Check every line below for the word "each" and copy the ones that have it.

++++ SOURCE MATERIAL ++++

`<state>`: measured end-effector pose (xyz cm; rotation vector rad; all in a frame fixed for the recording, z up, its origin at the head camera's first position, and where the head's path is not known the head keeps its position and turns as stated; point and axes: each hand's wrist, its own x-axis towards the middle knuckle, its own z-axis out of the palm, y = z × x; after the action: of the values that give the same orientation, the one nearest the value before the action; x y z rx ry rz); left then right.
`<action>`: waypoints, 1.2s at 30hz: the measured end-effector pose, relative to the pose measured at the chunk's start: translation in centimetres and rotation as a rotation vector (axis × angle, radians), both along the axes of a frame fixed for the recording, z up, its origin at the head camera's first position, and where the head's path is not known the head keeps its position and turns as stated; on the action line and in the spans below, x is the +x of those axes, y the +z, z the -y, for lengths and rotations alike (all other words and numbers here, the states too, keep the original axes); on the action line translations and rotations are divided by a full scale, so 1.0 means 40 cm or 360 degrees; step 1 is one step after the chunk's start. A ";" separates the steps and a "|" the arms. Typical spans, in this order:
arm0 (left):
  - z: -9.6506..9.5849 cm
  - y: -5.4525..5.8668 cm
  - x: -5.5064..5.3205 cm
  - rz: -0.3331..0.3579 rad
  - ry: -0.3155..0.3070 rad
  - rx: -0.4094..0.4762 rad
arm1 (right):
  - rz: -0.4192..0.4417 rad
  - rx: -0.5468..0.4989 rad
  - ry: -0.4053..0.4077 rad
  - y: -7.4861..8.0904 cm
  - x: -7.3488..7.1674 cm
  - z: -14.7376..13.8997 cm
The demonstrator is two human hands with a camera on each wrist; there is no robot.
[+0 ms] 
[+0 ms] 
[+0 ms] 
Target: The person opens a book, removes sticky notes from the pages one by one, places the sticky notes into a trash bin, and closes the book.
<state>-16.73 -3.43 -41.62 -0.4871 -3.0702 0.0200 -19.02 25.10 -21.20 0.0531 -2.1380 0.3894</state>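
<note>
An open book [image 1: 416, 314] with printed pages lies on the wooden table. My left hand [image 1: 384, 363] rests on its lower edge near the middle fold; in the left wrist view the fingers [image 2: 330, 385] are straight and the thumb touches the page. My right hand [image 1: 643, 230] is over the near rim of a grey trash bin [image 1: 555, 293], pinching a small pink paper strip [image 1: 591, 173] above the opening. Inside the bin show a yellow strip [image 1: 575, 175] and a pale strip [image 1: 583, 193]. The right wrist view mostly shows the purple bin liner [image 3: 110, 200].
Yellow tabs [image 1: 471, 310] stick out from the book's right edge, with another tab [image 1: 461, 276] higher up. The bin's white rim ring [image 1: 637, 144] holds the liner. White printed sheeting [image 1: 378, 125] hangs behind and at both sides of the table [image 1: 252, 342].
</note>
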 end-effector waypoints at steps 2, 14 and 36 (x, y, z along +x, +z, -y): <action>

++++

REPLY:
`<state>`: measured end-effector pose (xyz cm; rotation vector rad; all in a frame fixed for the recording, z up, its origin at the head camera's first position, and where the head's path is not known the head keeps its position and turns as stated; point and axes: each hand's wrist, its own x-axis towards the middle knuckle, its own z-axis out of the palm, y = z × x; after the action: of the values that give the same orientation, the one nearest the value before the action; x y z rx ry rz); left then right.
The demonstrator is two human hands with a camera on each wrist; there is no robot.

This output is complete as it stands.